In his speech, the candidate said that no nation is sovereign unless it defends its borders. He said that he had come from the border and met many wonderful officers who worked there. He said that Big Rog and Terry were heroes and that he hoped to establish immigration policies worthy of them. It was a short speech, not too flamboyant, and Terry agreed with some of what he said.
The chairman of the Apache Junction Gila Monsters went to the lectern when the candidate had finished speaking. The chairman praised Big Rog’s courage and, then, handed a medal to his widow. The chairman said that Terry’s strength and endurance were superhuman. "This man was shot through the lung and lower leg. It’s a miracle that he survived," the speaker said. "Somehow, he managed to crawl down off the crest of the Huachuca Mountains and I don’t need to tell you about that terrain, about how rugged it is, how difficult.
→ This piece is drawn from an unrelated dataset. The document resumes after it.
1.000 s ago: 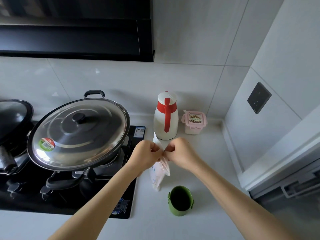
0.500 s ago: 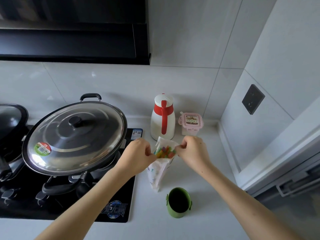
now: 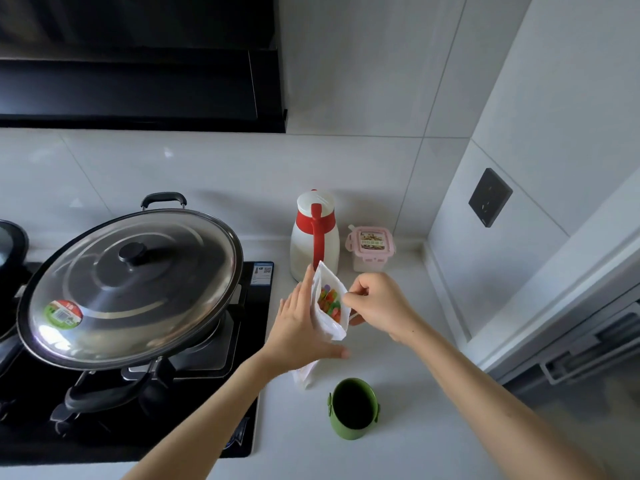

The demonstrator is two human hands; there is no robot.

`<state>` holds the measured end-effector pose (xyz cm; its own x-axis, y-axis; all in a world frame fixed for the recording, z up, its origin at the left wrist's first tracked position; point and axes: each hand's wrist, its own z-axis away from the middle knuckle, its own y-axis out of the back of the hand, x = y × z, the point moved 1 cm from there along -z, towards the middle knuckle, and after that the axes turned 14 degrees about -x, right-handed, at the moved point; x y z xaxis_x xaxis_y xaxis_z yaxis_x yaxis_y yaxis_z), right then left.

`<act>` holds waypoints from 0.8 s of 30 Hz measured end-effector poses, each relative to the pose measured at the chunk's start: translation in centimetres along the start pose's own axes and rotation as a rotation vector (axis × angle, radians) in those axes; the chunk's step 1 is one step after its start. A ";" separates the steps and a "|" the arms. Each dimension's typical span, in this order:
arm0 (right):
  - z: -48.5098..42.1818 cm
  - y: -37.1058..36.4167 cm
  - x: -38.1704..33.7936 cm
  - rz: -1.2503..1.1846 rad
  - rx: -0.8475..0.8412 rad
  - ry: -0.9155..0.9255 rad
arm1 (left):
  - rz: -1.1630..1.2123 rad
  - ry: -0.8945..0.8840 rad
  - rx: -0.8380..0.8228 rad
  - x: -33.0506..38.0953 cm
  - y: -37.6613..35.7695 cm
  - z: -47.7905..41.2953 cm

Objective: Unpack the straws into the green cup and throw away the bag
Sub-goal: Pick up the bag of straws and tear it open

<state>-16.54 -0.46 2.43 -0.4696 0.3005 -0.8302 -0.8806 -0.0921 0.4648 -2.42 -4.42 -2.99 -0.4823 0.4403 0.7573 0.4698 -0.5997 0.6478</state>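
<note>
Both hands around open bag.

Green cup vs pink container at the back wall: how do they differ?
The green cup is open-topped, dark inside, apparently empty; the pink container is shut under a labelled clip lid. The cup stands near the counter's front, below the hands; the container sits by the wall beside the white jug. Both stand upright on the counter, untouched.
</note>
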 end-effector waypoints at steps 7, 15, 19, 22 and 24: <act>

But this man – " (here the chairman pointed at Terry) – "this man somehow was able to reach safety notwithstanding these terrible wounds. With a collapsed lung and a mangled left leg, he descended more than a 4000 feet vertically and, at least, seven miles from where he was shot to reach the service road at the Army Base where he was found. What magnificent courage! What fantastic and inspiring strength!"
The praise made Terry blush and his ears were bright red.
The Chairman pinned a medal on his breast. Terry could smell the Chairman’s breath sweet and rotten with Windsor Canadian whisky.
"I want to quote from a well-known movie set right here in Arizona. It’s a Western. ‘You got some hard bark on you, Mister,’ just to get down off that mountain, away from the killing ground to the place where you were rescued." The applause sounded like the surf beating on the shore of a white beach at a Caribbean desert island.
The candidate shook Terry’s hand again and made another brief speech about the patriotism of the Minutemen and how sincerely the Border Patrol appreciated their efforts.
Terry’s leg hurt him and he wished that he were back among the lakes and trees in Minnesota.
7.
The two soldiers were dressed in their combat fatigues patrolling Camp Huachuca’s fence-perimeter when they found Terry. It was midday and the sun was high overhead and, although it was March, the air was warm.
Terry was lying on his back in the middle of the roadway. He had been placed in a conspicuous location atop a low rise near one of the barracks buildings. Unfortunately, that barracks was empty. The troops had been dispatched overseas and so Terry was not found until early afternoon.
His chest wound was packed with cloth that seemed to have been torn from someone’s undershirt. There was a tourniquet tied around his left lower leg. Terry was in shock despite the fact that his G Monsters windbreaker was beneath not one but two Seattle Seahawks’ jerseys. Someone had set a 50 ounce bottle of Bonafont Agua Natural next to his head.